3. Lit Hub: The Only Living Black Man in New York: On an Overlooked, Subversive Sci-Fi Story by W.E.B. Du Bois
Earlier this week I explained to someone that I don’t like reading fiction. I will gladly consume fiction in other forms, and enjoy what I learn the few times a year I force myself to read the genre, but it’s not something I’ll go out of my way to do. In contrast, I adore reading about works of literary fiction.

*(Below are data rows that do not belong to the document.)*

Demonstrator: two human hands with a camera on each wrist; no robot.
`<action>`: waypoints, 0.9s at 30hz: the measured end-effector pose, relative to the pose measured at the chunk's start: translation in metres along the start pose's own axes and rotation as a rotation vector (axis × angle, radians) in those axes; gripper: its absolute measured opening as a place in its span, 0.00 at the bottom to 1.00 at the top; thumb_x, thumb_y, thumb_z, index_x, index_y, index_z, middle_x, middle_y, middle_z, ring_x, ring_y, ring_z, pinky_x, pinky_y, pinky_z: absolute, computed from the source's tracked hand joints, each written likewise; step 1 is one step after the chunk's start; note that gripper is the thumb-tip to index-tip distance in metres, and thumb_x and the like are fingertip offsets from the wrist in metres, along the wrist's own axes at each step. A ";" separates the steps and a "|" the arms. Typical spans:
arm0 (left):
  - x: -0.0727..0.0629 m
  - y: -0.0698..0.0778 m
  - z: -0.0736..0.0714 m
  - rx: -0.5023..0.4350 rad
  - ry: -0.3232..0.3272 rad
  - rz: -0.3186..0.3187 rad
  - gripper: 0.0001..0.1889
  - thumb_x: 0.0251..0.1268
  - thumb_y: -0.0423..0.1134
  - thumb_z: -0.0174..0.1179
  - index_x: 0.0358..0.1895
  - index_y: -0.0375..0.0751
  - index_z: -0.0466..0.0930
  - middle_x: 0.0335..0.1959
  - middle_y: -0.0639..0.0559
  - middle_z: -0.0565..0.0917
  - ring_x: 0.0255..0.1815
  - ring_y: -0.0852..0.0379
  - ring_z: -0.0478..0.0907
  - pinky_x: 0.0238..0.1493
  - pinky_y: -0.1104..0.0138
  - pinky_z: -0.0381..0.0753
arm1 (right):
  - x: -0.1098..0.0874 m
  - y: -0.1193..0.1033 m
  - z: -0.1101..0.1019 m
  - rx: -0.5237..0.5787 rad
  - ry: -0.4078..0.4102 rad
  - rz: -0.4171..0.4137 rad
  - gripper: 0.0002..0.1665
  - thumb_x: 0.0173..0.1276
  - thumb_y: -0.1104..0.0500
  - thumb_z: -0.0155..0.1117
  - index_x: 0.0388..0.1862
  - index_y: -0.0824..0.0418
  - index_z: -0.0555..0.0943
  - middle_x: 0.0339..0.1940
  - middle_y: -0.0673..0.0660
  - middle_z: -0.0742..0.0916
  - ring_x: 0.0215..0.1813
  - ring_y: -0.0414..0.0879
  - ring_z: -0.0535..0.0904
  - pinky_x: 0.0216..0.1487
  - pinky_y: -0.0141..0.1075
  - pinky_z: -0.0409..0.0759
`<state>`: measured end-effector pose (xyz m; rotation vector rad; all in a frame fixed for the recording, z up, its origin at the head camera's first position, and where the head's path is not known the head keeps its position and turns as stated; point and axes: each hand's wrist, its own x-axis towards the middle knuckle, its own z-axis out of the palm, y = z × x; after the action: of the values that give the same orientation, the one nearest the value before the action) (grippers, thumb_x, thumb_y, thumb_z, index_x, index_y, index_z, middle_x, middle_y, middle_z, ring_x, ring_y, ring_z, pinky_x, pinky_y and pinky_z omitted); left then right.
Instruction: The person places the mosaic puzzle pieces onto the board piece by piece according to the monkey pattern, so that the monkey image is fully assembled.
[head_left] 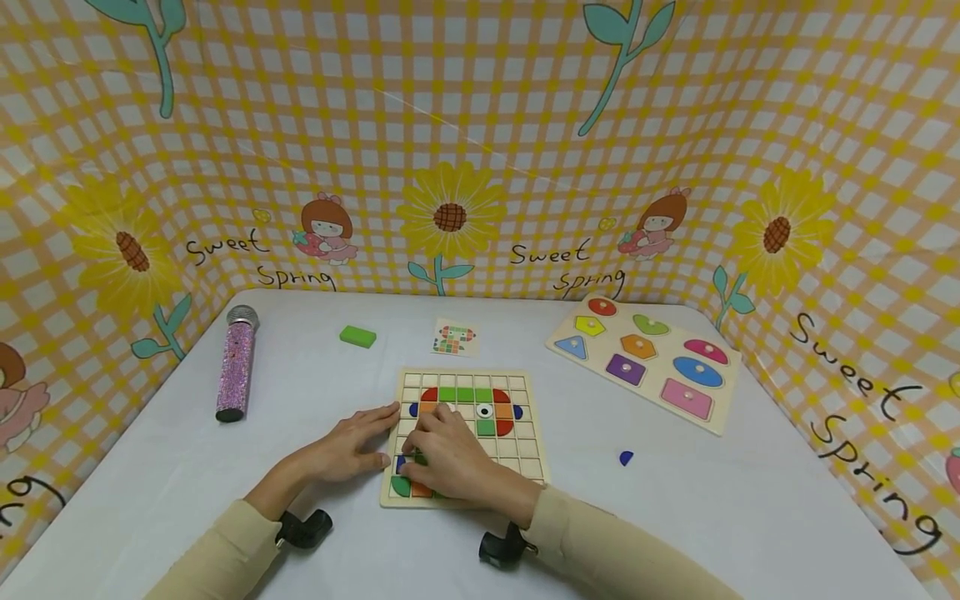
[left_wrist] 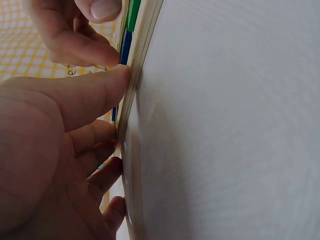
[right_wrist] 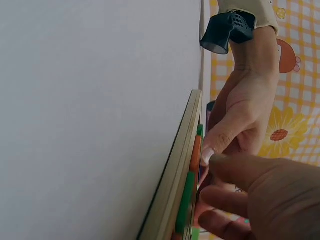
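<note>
A wooden grid board (head_left: 529, 454) holds red, orange, green and blue flat pieces and a white piece with a black dot. My left hand (head_left: 341, 446) rests against the board's left edge, its fingers fairly straight and touching the rim in the left wrist view. Over the lower left of the board, my right hand (head_left: 453, 454) has its thumb and forefinger about a small blue piece (head_left: 401, 465) in the left column. Just below that lies a green quarter-round piece (head_left: 401, 486). The right hand hides several middle squares.
A pattern card (head_left: 454, 337) and a green block (head_left: 357, 336) lie behind the board. A glittery pink microphone (head_left: 236, 367) stands left; a knobbed shape puzzle (head_left: 645, 358) lies back right. One blue half-round piece (head_left: 626, 457) sits on the white table (head_left: 675, 517) to the right.
</note>
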<state>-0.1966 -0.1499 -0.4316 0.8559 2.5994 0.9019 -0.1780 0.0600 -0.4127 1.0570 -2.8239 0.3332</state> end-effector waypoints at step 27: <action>-0.001 0.001 0.001 -0.018 0.009 -0.024 0.35 0.65 0.42 0.57 0.72 0.35 0.55 0.76 0.42 0.52 0.75 0.38 0.49 0.69 0.38 0.48 | -0.024 0.021 -0.014 0.059 -0.009 -0.022 0.16 0.62 0.42 0.63 0.44 0.48 0.85 0.44 0.46 0.79 0.48 0.42 0.64 0.50 0.38 0.67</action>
<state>-0.1952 -0.1490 -0.4319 0.8164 2.6000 0.9230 -0.1730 0.0939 -0.4063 1.1029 -2.8241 0.4137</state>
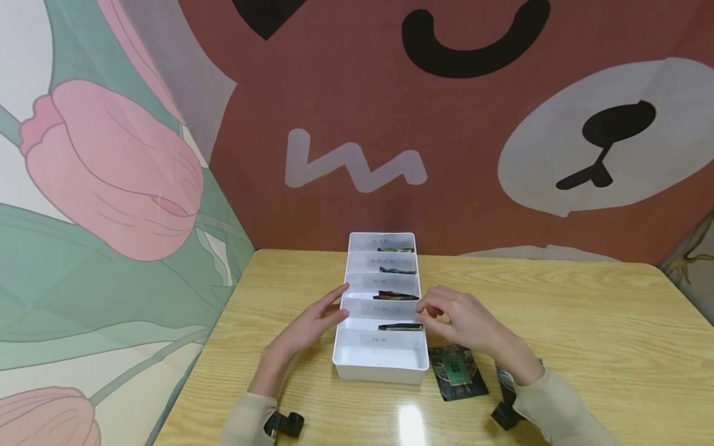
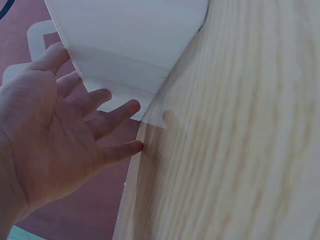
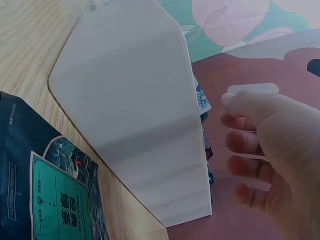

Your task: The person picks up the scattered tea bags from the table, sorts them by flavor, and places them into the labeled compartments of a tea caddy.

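Observation:
A long white divided box [image 1: 381, 375] stands on the table, with faint labels on its dividers. Upright tea packets [image 1: 400, 327] sit toward the right side of several compartments; the front compartment holds none. My left hand [image 1: 304, 328] is at the box's left rim, its thumb and index finger apart; the left wrist view shows the fingers spread along the outer wall. By the right rim, my right hand [image 1: 460, 316] has loosely bent fingers and nothing in them in the right wrist view. Near the box's front right corner lies a dark tea packet [image 1: 457, 375] with a green label.
A second dark packet [image 1: 504, 381] lies partly hidden under the right forearm. Black wrist cameras [image 1: 291, 425] are strapped at both sleeves. The wooden table [image 1: 602, 347] meets a wall [image 1: 334, 210] with a printed bear behind the box, and tulips are printed at left.

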A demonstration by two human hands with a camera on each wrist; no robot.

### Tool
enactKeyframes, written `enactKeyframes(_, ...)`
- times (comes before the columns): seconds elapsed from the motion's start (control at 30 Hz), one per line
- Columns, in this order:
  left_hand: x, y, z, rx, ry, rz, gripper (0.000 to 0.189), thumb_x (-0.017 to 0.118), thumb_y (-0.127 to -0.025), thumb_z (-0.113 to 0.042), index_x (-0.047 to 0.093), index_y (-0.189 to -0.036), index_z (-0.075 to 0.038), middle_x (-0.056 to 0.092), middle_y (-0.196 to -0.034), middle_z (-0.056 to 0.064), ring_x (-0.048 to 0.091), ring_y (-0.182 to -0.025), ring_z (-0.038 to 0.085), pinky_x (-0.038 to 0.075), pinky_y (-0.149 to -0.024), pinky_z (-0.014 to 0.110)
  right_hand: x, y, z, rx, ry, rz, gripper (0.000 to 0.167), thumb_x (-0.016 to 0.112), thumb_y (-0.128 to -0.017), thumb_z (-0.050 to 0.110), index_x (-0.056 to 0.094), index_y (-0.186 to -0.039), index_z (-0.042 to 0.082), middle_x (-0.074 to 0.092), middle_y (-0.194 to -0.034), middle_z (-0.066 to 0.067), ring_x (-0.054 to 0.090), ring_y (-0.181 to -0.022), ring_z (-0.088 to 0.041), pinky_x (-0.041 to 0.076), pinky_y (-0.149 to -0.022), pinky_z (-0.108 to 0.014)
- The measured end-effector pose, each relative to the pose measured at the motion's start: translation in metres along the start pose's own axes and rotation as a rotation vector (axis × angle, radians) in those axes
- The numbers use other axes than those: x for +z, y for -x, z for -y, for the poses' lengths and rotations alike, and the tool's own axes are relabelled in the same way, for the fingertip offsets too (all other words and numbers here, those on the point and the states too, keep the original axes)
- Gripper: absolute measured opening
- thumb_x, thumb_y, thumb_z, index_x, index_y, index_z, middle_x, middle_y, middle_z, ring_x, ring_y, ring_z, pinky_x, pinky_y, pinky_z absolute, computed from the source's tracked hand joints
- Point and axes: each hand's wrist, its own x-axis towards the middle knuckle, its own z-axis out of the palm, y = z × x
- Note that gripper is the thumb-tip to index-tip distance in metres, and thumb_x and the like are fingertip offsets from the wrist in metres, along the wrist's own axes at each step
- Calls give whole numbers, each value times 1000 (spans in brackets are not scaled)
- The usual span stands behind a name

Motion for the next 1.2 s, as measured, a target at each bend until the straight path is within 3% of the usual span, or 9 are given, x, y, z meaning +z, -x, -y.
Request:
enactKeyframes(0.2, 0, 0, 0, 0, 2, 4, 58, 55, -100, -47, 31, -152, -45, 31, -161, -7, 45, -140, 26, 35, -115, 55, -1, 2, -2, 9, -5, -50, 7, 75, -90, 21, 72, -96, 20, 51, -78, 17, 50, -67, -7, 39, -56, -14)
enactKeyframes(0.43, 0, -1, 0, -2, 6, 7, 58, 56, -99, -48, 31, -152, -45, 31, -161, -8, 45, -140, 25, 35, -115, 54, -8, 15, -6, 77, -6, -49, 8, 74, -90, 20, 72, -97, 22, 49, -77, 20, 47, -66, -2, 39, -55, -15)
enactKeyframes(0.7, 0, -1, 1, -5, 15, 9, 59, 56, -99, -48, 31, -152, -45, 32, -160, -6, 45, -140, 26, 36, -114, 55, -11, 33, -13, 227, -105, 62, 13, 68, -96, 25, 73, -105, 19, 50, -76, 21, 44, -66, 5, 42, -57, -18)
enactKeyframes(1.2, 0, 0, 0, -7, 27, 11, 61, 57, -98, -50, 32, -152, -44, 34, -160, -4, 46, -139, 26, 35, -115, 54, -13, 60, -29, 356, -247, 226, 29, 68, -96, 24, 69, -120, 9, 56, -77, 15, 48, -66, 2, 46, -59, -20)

I didn’t know about W.E.B. Du Bois’ short science-fiction story “The Comet” before reading this piece. Written in 1920, the story follows “Jim, a Black man in Manhattan, on a day that everyone is talking about a comet expected to light up the sky.” Trapped alone in an underground vault as the comet passed over New York City, Jim emerges into “a hellscape: corpses everywhere, a miasma of death in the air.” The comet released a deadly gas. Eventually Jim finds “Julia, a wealthy white woman . . . After overcoming her surprise that the only survivor is a Black man, they agree to search together for their loved ones, but without luck, and, finally, they accept that they are the last two left on Earth. They begin to imagine starting a new life together, possibly as lovers, the interracial Adam and Eve of an apocalyptic urban Eden, racism snuffed out like the candles of all the planet’s living, and all it took was the near-extinction of our species.” This changes as soon as Julia’s father and some other men find them, but seeing Jim, one of them men “immediately yells that he must be lynched, because even after a celestial disaster, Black men must still be killed on sight in this white man’s mind, are still guilty by virtue of existence.”
In her analysis of “The Comet,” Gabrielle Bellot writes that it “reflects a quietly utopian moment for Du Bois in which humanity gets a chance to start over, sort of, with less racism—only, of course, it took a cosmic calamity to get there.”